Толстуха зарыдала в голос.

– Чего зубы скалишь? – обрушились на брюнетку остальные женщины. – У бабочки горе, а ты...

– Ну кто там следующая? – высунулась из кабинета сестра. – Вы, что ли, товарищ? – И, схватив Марину за руку, втащила ее в кабинет.

Вышла она спустя четверть часа пригодной к службе в женском батальоне.

И вот странно! Ей бы радоваться – сбылась мечта, а Марина ощущала давящую тоску, тоску смертную, словно только что сунула голову в петлю и теперь осталось только шагнуть с табуретки в пустоту. А все дурацкие воспоминания...

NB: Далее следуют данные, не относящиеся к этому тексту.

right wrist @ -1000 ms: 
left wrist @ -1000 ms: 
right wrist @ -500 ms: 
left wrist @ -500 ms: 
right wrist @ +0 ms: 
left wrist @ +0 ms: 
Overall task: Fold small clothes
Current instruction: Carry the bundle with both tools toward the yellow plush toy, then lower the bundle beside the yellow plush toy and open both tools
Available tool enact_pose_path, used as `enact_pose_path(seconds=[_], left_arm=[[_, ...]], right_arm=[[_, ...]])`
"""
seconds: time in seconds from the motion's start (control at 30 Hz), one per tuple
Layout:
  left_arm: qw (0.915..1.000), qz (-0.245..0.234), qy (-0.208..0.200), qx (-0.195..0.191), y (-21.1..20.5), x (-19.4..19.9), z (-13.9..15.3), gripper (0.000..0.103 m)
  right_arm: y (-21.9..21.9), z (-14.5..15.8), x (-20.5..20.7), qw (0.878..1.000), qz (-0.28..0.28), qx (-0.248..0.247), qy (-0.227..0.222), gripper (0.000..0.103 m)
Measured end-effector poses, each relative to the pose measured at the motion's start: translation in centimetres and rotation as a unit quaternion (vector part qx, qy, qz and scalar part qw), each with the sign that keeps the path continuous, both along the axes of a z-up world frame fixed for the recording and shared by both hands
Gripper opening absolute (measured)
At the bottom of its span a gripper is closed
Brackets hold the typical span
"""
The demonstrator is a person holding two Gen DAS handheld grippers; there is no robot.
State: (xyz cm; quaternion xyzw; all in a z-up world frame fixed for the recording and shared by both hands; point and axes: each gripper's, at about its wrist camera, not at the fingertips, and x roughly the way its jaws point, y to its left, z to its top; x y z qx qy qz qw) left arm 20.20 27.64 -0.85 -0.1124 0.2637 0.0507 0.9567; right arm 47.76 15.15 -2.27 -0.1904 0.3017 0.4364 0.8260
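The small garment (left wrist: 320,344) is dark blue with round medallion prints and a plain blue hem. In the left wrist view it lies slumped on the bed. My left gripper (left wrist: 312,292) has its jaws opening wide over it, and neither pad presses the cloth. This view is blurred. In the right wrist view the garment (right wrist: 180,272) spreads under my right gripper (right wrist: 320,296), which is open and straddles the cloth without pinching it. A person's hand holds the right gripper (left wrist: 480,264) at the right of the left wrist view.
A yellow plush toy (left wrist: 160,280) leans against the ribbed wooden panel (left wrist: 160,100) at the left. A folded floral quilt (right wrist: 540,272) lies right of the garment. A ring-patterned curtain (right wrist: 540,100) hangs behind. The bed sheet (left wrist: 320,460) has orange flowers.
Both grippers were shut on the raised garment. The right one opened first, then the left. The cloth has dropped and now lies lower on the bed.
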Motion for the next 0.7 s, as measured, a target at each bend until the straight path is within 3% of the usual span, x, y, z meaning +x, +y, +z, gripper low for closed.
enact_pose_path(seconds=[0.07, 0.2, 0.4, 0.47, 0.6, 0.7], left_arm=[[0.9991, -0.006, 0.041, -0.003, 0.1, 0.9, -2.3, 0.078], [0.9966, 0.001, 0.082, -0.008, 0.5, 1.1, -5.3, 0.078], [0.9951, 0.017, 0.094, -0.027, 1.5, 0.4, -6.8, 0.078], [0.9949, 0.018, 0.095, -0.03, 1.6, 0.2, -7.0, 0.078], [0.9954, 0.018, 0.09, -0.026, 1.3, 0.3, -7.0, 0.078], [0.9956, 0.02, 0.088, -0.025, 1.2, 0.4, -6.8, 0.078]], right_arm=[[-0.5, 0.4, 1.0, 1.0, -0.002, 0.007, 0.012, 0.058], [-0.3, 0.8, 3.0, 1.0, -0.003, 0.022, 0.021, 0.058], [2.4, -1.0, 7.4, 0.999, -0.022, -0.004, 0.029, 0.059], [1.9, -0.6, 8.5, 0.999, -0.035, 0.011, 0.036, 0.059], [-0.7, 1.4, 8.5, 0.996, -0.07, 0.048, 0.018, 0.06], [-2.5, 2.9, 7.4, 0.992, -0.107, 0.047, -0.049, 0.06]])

«Никогда не буду больше вспоминать!» – дала себе слово Марина, растерянно глядя в обращенные к ней женские лица, слыша вопрос:

– Ну как, приняли?

– Приняли, зачислили в третью роту.

И с невероятным усилием она растянула губы в улыбке.

* * *

Саша столкнулась со своей свекровью на углу Варварки, на самом краю огромной людской толпы, бурлящей, точно море. Маргарита Владимировна Аксакова была, как всегда, в черном, но, как всегда, мрачное облачение отнюдь не придавало ей траурного или хотя бы печального вида. Она носила черное просто потому, что этот цвет шел ей более других. Выглядела Маргарита Владимировна так, словно необычайно радовалась случившемуся: и тому митингу, который как начался с самого утра под окнами городской Думы, на Благовещенской площади, так никак не мог окончиться даже к полудню, и крикам «Долой самодержавие! Вся власть Учредительному собранию!», которые то и дело раздавались вокруг, и требованиям немедленно арестовать городского голову, губернатора, вице-губернатора, полицмейстера, прокурора, начальника жандармского управления и прочих облеченных державной властью лиц, и даже решению отправиться всем миром на Острожную площадь и разнести на камушки Острог, как некогда парижане разнесли Бастилию. Более того – вполне можно было подумать, что Маргарита Владимировна рада видеть собственную сноху!